Transforming trash into treasure is the way forward to safeguard the future of Singapore and the region, said Minister for the Environment and Water Resources Masagos Zulkifli at a key environment meeting yesterday.
Countries need to embrace a new form of economic growth and adopt circular economy approaches, and not be purely reliant on resource exploitation, he said.
"By transforming waste into resources, we will generate new economic value from something that would have been thrown away," he said, pointing out that new industries can emerge where skilled workers design innovative products and manufacturing processes for waste.
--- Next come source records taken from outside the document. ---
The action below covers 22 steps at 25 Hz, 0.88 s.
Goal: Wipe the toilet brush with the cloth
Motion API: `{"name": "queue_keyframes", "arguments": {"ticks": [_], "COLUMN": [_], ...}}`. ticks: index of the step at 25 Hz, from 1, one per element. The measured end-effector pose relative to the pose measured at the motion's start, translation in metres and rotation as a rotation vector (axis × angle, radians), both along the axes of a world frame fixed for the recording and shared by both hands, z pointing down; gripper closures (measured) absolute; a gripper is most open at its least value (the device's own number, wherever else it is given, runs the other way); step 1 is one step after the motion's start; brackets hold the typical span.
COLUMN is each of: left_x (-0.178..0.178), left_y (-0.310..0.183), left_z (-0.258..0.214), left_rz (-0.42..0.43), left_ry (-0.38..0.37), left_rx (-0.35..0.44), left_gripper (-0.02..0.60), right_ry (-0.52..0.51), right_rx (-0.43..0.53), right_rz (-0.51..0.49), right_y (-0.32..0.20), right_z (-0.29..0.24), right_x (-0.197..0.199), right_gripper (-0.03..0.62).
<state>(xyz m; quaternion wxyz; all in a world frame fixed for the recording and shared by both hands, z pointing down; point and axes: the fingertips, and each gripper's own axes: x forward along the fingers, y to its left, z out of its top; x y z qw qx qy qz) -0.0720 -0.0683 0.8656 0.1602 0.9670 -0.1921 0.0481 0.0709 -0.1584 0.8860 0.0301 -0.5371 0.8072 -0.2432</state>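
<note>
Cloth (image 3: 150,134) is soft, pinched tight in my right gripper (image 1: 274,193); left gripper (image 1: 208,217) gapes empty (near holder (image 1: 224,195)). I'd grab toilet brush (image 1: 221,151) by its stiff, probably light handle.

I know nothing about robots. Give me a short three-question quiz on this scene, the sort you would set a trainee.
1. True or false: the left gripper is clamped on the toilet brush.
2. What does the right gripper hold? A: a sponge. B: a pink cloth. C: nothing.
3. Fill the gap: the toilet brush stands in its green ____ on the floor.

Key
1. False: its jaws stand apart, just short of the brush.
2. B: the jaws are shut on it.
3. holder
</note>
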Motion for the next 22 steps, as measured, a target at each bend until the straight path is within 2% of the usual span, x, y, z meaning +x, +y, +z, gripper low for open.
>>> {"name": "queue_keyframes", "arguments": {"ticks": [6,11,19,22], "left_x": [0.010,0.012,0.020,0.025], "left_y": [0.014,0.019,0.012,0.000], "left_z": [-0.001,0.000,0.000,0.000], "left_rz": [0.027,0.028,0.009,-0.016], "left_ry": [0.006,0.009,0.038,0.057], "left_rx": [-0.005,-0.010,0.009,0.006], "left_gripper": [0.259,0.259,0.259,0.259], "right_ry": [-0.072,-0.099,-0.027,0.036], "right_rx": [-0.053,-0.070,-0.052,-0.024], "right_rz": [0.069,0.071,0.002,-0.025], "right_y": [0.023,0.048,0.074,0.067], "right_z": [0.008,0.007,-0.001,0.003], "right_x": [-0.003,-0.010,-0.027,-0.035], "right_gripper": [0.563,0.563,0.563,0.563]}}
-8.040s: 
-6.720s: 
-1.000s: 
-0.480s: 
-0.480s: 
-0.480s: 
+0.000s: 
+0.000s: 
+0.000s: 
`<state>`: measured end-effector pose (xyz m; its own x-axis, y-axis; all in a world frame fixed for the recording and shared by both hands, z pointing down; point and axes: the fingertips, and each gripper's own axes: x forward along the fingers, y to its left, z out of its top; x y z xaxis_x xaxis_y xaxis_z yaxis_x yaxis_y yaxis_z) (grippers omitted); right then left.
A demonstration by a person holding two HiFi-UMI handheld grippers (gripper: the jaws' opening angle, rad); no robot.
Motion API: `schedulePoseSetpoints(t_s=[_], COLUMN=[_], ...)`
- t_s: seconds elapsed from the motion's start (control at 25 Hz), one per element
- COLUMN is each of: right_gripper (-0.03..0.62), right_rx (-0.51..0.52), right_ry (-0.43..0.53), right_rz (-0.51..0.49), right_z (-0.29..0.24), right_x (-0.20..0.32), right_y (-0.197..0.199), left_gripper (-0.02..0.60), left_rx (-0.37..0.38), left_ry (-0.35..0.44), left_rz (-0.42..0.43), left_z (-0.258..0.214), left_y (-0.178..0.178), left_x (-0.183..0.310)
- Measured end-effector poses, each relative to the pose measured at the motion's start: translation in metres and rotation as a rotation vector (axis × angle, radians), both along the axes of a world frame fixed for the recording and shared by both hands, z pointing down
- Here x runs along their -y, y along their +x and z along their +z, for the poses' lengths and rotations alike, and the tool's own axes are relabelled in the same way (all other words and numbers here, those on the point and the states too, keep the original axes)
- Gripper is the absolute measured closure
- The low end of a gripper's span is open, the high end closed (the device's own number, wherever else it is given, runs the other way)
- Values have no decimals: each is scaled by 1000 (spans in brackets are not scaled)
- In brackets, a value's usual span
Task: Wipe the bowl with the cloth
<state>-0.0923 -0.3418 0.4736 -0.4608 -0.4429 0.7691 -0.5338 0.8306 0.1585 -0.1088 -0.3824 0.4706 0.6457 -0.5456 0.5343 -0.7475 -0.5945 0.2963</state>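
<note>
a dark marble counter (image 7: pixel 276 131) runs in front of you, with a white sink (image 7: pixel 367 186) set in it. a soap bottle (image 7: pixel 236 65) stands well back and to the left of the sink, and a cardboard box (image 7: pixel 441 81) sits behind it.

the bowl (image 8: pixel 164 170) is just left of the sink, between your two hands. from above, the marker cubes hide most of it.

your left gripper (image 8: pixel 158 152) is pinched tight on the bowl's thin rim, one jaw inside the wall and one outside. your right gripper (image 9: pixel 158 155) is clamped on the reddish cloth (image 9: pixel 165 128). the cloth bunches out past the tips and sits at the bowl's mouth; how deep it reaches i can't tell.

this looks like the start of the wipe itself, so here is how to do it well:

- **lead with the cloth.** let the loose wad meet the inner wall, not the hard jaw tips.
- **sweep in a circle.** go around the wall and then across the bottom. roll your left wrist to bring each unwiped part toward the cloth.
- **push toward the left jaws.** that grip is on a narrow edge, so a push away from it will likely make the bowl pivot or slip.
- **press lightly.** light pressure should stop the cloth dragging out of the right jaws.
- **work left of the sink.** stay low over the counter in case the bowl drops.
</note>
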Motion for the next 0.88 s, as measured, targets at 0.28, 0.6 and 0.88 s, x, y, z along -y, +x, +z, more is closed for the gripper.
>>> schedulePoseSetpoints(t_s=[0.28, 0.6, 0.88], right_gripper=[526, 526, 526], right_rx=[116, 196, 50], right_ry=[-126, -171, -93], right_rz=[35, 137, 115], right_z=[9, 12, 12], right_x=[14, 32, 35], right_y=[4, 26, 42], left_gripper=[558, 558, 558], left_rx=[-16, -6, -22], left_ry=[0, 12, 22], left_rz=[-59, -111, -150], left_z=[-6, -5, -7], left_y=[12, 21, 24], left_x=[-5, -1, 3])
The conference at Marina Bay Sands saw heads of state, ministers and environment officials from 38 countries meeting to discuss environment issues and key priorities and solutions.
Estonia's Environment Minister Siim Kiisler, president of the fourth United Nations Environment Assembly, highlighted three priorities - sustainable and efficient resource management, smart use of environmental data, and meaningful engagement across different groups.
The forum, being held in Singapore for the first time, is the precursor to the assembly, which will be held in Kenya in March.
While a growing population means a growing demand on resources, it can also mean more people who can contribute to solutions, said Deputy Prime Minister Teo Chee Hean... One of the success stories he pointed out was deployment of standalone solar systems to provide electricity to homes in India, an effort hailed by the International Energy Agency as one of the greatest success stories in terms of access to energy.
The assembly, one of the most important environment events of the year, will bring together nations around the world to focus on innovative solutions, and sustainable consumption and production.
Ms Joyce Msuya, acting executive director of the UN Environment Programme, said the approach of "grow now and clean up later" has reached its limit, and that the world needs to dramatically change the way it produces, consumes and lives.
Key to this is innovation, she said.
Deputy Prime Minister Teo Chee Hean, who gave the keynote address yesterday, said that while a growing population means a growing demand on resources, it can also mean more people who can contribute to solutions.
To do so calls for embracing technology, getting the economics right, and working together, he said.
One of the success stories Mr Teo pointed out was the deployment of standalone solar systems to provide electricity to homes in India, an effort hailed by the International Energy Agency as one of the greatest success stories in terms of access to energy.
Pointing to economics, he stressed the need to fully reflect the costs of resources.
In Singapore, for instance, water is priced to take into account its supply, production and scarcity, and a carbon tax was introduced this year to put a direct price on greenhouse gas emissions.
Countries need to work together to share best practices, exchange experiences and expertise, and find solutions together to address global environmental challenges, such as deforestation and pollution, Mr Teo said.
Ms Msuya also pointed to Singapore's late founding prime minister Lee Kuan Yew's foresight in keeping Singapore clean and green.
"What was innovative then is common knowledge now," she said. "Innovation needs to be the heartbeat of the transformation that we want."
Mr Masagos said the forum was a platform for countries to work together to achieve economies of scale and accomplish more than individual countries could do alone.
He gave the example of local company LHT Holdings, which uses recycled wood and plastic in its manufacturing processes.
He said LHT, which makes wooden pallets, boxes and crates, tapped materials from the region because Singapore alone could not supply enough.
"Everything you call waste is actually a resource you can tap and make use of," he said.